### [Task to carry out]
The required result is one figure, the count of lines below with the string "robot" in them.

Exercise data START

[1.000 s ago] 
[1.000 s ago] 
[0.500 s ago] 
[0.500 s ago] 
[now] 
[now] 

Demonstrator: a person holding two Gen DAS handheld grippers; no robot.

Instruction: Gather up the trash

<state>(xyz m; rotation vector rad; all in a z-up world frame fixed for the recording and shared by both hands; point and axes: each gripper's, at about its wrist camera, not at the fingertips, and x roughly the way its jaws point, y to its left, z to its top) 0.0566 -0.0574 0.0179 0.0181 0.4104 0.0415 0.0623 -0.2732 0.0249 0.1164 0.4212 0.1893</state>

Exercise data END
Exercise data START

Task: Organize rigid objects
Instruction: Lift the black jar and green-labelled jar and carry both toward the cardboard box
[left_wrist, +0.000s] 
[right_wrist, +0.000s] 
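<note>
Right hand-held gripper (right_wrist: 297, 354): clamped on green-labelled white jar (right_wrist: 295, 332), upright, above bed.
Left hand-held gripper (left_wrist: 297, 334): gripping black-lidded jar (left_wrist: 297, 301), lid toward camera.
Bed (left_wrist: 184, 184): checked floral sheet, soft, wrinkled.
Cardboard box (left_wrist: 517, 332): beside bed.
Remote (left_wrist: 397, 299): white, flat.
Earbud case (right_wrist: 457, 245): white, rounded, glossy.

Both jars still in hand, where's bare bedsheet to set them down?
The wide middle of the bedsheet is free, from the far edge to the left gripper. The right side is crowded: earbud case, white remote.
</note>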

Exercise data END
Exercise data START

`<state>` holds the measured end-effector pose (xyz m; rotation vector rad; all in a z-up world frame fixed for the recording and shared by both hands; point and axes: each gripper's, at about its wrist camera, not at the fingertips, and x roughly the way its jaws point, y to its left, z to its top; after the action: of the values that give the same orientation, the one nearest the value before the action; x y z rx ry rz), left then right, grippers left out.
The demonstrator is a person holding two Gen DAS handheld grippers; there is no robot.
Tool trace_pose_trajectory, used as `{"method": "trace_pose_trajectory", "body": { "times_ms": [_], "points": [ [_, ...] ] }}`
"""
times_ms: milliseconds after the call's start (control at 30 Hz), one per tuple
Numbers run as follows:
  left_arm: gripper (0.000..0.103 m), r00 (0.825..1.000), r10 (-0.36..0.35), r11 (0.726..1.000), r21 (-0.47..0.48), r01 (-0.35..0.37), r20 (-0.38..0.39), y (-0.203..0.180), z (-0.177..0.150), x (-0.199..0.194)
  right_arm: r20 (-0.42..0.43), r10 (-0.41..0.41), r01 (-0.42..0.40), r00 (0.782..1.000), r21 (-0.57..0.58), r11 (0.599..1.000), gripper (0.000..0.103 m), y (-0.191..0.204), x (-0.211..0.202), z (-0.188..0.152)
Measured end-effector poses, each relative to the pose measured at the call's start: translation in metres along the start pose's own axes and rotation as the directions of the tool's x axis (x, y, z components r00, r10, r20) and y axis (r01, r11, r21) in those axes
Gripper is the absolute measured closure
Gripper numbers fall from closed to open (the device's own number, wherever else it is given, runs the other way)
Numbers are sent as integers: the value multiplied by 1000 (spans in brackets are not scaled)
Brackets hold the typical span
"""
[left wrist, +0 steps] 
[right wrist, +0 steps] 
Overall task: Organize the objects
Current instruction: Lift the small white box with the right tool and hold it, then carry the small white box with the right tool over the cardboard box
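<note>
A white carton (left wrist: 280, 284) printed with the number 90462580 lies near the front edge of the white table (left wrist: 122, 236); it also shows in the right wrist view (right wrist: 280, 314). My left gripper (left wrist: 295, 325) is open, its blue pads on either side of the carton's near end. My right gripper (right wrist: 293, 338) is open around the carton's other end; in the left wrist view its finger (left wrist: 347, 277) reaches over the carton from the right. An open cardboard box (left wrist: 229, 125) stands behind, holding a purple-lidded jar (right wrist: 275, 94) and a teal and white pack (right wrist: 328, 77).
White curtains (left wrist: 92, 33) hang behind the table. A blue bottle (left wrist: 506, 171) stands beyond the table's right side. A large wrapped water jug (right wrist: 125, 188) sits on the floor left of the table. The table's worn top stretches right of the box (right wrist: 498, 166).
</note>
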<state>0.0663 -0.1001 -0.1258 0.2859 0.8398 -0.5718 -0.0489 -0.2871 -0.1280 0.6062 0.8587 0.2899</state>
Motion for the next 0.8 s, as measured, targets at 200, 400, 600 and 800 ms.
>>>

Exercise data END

### [Solution to the exercise]
2